Although the present study demonstrates the presence of contaminants in juvenile cold-stunned Kemp's ridley turtles in the northwestern Atlantic, it is not intended to evaluate contaminant exposure as a causal factor for cold-stunning. Although contaminant accumulation could affect the health and behavior of these turtles, further studies are required to critically evaluate this possibility. The hematologic and plasma biochemical values in this study are consistent with those previously reported for cold-stunned Kemp's ridley turtles (Carminati et al. 1994; Smith et al. 2000; Turnbull et al. 2000; Innis et al. 2007). Values for several parameters (e.g. aspartate aminotransferase, creatine kinase, uric acid, BUN) are abnormal in comparison to healthy Kemp's ridley turtles (Carminati et al. 1994; Turnbull et al. 2000; Innis et al. 2007).
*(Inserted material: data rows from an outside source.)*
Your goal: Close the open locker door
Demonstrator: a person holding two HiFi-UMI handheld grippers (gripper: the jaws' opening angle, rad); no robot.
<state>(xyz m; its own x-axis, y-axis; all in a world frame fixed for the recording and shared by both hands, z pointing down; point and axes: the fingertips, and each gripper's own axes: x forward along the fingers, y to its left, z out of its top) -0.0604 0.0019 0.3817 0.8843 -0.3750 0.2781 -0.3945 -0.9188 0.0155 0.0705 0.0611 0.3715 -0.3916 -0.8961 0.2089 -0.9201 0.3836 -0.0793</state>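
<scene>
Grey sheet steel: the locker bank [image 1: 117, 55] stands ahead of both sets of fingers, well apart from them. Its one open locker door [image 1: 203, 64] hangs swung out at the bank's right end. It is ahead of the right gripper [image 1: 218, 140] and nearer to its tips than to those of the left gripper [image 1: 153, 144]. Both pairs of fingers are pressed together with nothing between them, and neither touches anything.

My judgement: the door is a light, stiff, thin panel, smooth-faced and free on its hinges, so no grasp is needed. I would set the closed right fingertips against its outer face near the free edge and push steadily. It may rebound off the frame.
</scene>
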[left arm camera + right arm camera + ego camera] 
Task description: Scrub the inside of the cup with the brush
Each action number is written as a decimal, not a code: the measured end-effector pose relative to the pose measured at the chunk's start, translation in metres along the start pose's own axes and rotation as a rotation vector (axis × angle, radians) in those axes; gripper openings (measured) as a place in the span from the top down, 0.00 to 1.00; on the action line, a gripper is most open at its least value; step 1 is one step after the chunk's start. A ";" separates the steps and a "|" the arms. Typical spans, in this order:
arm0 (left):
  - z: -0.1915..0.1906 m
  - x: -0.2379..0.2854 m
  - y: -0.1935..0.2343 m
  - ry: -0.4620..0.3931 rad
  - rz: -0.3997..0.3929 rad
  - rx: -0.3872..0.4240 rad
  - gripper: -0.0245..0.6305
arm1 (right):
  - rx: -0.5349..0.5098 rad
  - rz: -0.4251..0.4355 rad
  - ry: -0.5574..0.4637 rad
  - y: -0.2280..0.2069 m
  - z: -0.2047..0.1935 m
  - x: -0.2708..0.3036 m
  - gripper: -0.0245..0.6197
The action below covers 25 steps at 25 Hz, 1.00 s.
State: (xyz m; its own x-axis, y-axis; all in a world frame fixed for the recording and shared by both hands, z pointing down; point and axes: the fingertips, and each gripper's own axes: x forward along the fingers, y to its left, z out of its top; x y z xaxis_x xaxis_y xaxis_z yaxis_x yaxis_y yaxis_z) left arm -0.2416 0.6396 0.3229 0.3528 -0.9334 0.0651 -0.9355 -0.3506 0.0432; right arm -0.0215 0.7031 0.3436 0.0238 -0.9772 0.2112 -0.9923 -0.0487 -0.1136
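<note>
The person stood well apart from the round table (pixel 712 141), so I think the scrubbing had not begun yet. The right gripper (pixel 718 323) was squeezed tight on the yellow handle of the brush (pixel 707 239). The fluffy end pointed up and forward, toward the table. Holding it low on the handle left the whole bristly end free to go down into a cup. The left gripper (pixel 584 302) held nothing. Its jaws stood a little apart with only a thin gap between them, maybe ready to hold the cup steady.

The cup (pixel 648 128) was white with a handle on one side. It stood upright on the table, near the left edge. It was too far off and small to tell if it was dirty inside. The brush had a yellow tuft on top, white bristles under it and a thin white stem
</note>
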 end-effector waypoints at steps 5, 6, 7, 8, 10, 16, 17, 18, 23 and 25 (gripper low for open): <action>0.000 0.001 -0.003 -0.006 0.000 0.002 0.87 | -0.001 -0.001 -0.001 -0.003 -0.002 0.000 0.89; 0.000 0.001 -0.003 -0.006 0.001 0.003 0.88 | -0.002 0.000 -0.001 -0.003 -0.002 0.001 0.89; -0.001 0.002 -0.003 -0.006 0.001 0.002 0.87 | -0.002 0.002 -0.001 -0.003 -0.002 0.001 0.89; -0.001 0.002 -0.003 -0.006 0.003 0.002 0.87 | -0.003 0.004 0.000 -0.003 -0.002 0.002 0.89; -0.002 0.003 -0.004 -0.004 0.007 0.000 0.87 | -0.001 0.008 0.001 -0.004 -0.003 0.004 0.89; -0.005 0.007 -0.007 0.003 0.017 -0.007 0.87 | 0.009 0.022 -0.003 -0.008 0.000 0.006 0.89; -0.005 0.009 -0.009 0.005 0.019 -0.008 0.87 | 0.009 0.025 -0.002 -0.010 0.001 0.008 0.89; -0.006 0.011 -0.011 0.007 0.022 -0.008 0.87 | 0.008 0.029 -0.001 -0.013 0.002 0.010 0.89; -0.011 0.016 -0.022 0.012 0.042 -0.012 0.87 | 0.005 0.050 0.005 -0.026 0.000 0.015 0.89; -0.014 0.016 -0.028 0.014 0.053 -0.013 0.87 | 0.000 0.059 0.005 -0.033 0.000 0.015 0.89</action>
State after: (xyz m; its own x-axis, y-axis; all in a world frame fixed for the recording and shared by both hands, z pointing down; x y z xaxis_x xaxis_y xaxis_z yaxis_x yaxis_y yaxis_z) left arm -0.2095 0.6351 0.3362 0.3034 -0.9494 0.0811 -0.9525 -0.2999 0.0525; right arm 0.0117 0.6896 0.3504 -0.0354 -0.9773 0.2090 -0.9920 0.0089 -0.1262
Upon initial hospitalization, cold-stunned Kemp's ridley turtles are often affected by metabolic and respiratory acidosis; elevated levels of electrolytes, uric acid, and tissue enzymes; and reduced BUN levels (Carminati et al. 1994; Smith et al. 2000; Turnbull et al. 2000; Innis et al. 2007). These changes likely reflect the combined effects of hypothermia, poor perfusion, reduced ventilation, exertion, dehydration, and impaired renal function. In light of this, caution must be exercised in comparing the health parameter correlations found in this study to those correlations found in studies of healthy sea turtles.

In light of the very long potential lifespan of sea turtles, it is possible that accumulation of contaminants over time may become problematic, particularly if high concentrations accumulate in reproductive females and their eggs. Further investigation of the temporal accumulation of contaminants in sea turtles, and their effects on embryonic and juvenile development and behavior are indicated. In addition, studies to identify specific sources of contaminant exposure of sea turtles are warranted.